=== Exercise instructions ===
The listing below contains a span that opens with the line containing "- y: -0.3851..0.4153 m" and closes with the line containing "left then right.". Return that span exactly.
==============================
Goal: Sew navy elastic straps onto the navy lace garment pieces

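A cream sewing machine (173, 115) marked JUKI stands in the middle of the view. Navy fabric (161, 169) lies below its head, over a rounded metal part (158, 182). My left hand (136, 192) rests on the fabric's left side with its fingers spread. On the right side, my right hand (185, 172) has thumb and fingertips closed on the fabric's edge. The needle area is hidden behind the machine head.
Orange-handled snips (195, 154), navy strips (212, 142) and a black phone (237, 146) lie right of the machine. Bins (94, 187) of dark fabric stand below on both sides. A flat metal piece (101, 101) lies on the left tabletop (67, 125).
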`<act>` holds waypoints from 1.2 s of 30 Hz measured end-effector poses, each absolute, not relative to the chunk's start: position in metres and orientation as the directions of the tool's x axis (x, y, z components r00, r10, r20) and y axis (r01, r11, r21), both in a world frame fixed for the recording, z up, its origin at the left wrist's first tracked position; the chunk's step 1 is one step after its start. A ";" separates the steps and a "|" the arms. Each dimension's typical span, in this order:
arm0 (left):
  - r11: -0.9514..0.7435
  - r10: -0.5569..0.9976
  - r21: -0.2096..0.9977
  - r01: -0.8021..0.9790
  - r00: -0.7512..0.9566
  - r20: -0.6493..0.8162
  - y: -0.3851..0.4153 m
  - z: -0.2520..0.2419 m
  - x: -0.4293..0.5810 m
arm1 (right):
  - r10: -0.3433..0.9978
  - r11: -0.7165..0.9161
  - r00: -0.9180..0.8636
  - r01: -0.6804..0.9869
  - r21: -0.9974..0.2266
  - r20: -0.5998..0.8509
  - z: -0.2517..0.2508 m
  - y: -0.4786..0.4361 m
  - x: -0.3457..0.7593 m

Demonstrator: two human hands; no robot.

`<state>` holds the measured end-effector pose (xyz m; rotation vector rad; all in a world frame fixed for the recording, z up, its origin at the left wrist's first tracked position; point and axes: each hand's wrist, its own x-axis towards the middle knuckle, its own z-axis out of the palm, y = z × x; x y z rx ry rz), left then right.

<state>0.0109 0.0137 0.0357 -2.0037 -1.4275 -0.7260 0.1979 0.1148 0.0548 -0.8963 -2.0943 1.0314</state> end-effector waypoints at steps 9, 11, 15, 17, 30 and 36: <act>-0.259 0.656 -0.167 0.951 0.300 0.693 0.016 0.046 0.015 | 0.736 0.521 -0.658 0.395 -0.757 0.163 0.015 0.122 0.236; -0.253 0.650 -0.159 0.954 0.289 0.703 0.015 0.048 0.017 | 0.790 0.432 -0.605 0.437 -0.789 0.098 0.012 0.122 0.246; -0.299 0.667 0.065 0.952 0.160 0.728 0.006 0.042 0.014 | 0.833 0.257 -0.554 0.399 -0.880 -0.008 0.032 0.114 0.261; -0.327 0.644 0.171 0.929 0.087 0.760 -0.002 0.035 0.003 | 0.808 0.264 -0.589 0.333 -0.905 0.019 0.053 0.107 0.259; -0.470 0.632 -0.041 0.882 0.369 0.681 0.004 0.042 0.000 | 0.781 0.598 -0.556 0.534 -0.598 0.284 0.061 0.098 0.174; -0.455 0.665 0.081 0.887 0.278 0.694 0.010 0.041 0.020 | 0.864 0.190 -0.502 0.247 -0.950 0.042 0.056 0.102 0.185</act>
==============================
=== Exercise solution ===
  - y: -0.3851..0.4153 m
  - z: -0.2520..0.2419 m
  - x: -0.4293..0.5810 m
arm1 (right):
  - r10: -0.3433..0.9978
  - r11: -0.7165..0.9161
  - r00: -0.9180..0.8636
  - r01: -0.6804..0.9869
  - r21: -0.9974..0.2266
  - r20: -0.5998..0.8509
  - z: -0.2517..0.2508 m
  - y: -0.4786..0.4361 m
  - x: -0.3457..0.7593 m

Demonstrator: two human hands; no robot.

`<state>` holds the measured end-effector pose (xyz m; rotation vector rad; all in a world frame fixed for the recording, z up, its origin at the left wrist's first tracked position; point and axes: each hand's wrist, its own x-axis towards the middle knuckle, its own z-axis out of the palm, y = z × x; x y z rx ry rz), left then right.

The answer to this exercise has been fully stated.